The model supports generating fixed-dimension embeddings for video similarity analysis and visualization.

Basic Usage#

import fiftyone as fo
import fiftyone.zoo as foz

# Load model with pooling strategy
model = foz.load_zoo_model(
    "Qwen/Qwen3-VL-8B-Instruct",
    pooling_strategy="mean"  # Options: "cls", "mean", "max"
)

# Compute embeddings for entire dataset
dataset.compute_embeddings(
    model,
    embeddings_field="qwen_embeddings",
    skip_failures=True
)

Pooling Strategies#

The pooling strategy determines how variable-length video representations are converted to fixed-dimension vectors:

"cls" - Uses the first token (CLS token)

  • Best for: Following standard BERT-style embeddings

  • Characteristics: Fast, focused on global context

"mean" - Average pooling across all tokens

  • Best for: Capturing overall content uniformly

  • Characteristics: Smooth, balanced representation

"max" - Max pooling across tokens

  • Best for: Emphasizing salient features

  • Characteristics: Highlights distinctive elements

# Try different pooling strategies
for strategy in ["cls", "mean", "max"]:
    model.pooling_strategy = strategy
    dataset.compute_embeddings(
        model,
        embeddings_field=f"qwen_embeddings_{strategy}"
    )

Visualization with UMAP#

Visualize video embeddings in 2D/3D space:

import fiftyone.brain as fob

# Compute UMAP visualization
results = fob.compute_visualization(
    dataset,
    method="umap",  # Also supports "tsne", "pca"
    brain_key="qwen_viz",
    embeddings="qwen_embeddings",
    num_dims=2  # or 3 for 3D
)

# Launch app with visualization
session = fo.launch_app(dataset)

Video-to-Video Similarity#

Find similar videos based on visual content:

import fiftyone.brain as fob

# Build similarity index
fob.compute_similarity(
    dataset,
    brain_key="qwen_similarity",
    embeddings="qwen_embeddings"
)

# Find videos similar to a specific sample
query_sample = dataset.first()
similar_view = dataset.sort_by_similarity(
    query_sample,
    k=10,  # Return 10 most similar videos
    brain_key="qwen_similarity"
)

session = fo.launch_app(similar_view)

Important Notes#

Text-to-video search is NOT supported - You can only do video-to-video similarity (find similar videos based on a reference video). Text queries to search videos are not available.
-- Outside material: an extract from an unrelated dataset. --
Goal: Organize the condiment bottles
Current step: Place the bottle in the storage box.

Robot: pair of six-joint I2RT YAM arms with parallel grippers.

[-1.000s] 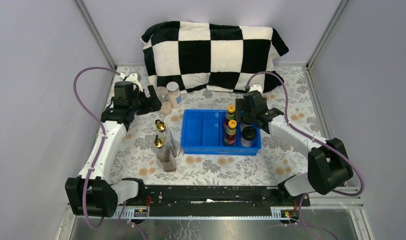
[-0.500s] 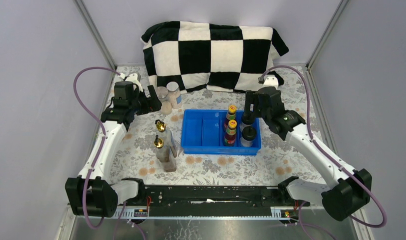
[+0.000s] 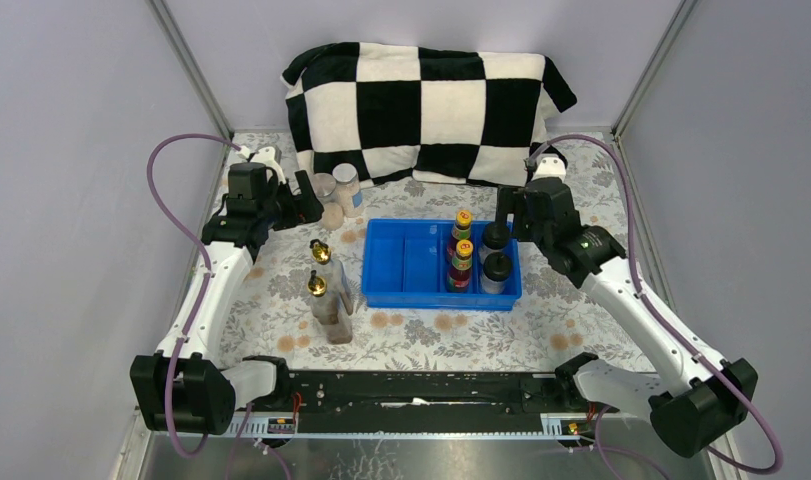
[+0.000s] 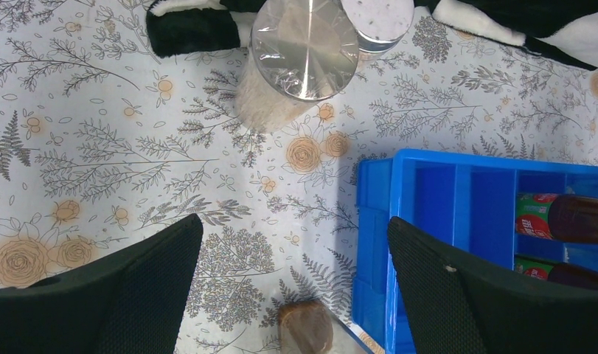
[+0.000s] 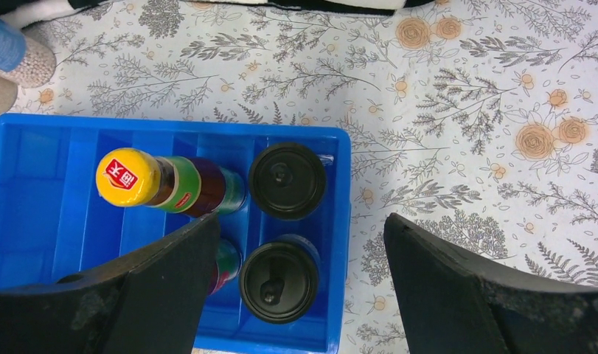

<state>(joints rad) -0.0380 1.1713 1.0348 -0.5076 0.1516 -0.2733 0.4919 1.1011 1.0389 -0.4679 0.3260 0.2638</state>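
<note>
At the far left, the grey-lidded jars (image 4: pixel 304 48) stand upright just right of the left gripper (image 4: pixel 294 225), the nearer one, its jaws spread wide and empty.

The one marking that stands out is on the round yellow plastic cap (image 5: pixel 127 177) of a red-brown glass sauce bottle (image 5: pixel 200 190) standing in the blue divided plastic tray (image 5: pixel 30 155). It is a red badge with white characters, too small to read for certain. The green-and-red paper label (image 4: pixel 535 225) on a sauce bottle in the left wrist view carries print too blurred to read.
</note>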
Pooling strategy affects embeddings - Different pooling methods produce different embedding spaces. Experiment to find what works best for your videos.
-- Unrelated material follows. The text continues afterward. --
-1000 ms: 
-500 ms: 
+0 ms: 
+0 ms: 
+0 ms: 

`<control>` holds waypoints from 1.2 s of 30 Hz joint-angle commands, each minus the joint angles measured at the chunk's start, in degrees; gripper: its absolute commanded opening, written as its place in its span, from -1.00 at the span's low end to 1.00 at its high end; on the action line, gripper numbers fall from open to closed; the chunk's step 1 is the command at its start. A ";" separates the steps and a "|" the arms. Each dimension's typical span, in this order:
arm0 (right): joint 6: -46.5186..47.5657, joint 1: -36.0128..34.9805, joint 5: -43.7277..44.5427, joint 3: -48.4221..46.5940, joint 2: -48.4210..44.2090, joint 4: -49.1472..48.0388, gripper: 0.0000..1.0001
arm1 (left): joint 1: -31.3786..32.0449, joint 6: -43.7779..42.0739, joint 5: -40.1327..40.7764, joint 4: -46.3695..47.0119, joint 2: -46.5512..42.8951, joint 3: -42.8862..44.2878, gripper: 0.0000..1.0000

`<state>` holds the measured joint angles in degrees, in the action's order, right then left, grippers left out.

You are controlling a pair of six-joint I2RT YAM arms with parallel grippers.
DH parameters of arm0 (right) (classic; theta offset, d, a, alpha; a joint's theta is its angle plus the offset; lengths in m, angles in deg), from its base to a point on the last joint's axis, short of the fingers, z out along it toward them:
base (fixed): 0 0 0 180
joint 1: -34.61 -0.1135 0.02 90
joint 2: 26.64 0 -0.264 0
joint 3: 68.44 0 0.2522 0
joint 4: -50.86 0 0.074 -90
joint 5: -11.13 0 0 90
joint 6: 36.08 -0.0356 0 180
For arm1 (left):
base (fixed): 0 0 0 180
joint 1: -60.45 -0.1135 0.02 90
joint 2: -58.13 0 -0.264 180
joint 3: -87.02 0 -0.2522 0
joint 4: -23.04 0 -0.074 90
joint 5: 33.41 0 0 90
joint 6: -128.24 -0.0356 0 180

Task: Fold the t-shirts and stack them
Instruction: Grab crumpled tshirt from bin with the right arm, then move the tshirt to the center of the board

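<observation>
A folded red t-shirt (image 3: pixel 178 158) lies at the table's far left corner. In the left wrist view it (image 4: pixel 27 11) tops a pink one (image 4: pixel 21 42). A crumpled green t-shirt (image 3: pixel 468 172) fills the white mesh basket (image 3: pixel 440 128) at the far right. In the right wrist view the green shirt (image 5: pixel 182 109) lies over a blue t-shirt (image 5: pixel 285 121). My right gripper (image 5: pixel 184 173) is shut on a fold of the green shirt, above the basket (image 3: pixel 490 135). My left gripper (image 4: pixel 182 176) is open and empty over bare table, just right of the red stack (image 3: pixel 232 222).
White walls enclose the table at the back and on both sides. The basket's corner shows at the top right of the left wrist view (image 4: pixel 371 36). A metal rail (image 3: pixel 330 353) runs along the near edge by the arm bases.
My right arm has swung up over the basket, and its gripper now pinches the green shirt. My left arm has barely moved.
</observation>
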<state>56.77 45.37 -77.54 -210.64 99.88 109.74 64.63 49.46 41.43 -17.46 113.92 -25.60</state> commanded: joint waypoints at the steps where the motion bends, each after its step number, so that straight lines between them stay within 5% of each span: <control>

# Compare different pooling strategies
for strategy in ["cls", "mean", "max"]:
    model.pooling_strategy = strategy
    dataset.compute_embeddings(
        model,
        embeddings_field=f"qwen_embeddings_{strategy}"
    )

Complete Example#

import fiftyone as fo
import fiftyone.zoo as foz
import fiftyone.brain as fob
from fiftyone.utils.huggingface import load_from_hub

# Load dataset
dataset = load_from_hub(
    "harpreetsahota/random_short_videos",
    dataset_name="random_short_videos"
)
dataset.compute_metadata()

# Register model source
foz.register_zoo_model_source(
    "https://github.com/harpreetsahota204/qwen3vl_video",
    overwrite=True
)

# Load model with specific pooling
model = foz.load_zoo_model(
    "Qwen/Qwen3-VL-8B-Instruct",
    total_pixels=2048*32*32,
    max_frames=120,
    pooling_strategy="max"
)

# Compute embeddings
dataset.compute_embeddings(
    model,
    embeddings_field="qwen_embeddings",
    skip_failures=True
)

# Visualize with UMAP
fob.compute_visualization(
    dataset,
    method="umap",
    brain_key="qwen_viz",
    embeddings="qwen_embeddings",
    num_dims=2
)

# Build similarity index
fob.compute_similarity(
    dataset,
    brain_key="qwen_similarity",
    embeddings="qwen_embeddings"
)

# Launch app
session = fo.launch_app(dataset)

Dynamic Reconfiguration#

The model supports dynamic property changes without reloading:

# Load once
model = foz.load_zoo_model("Qwen/Qwen3-VL-8B-Instruct")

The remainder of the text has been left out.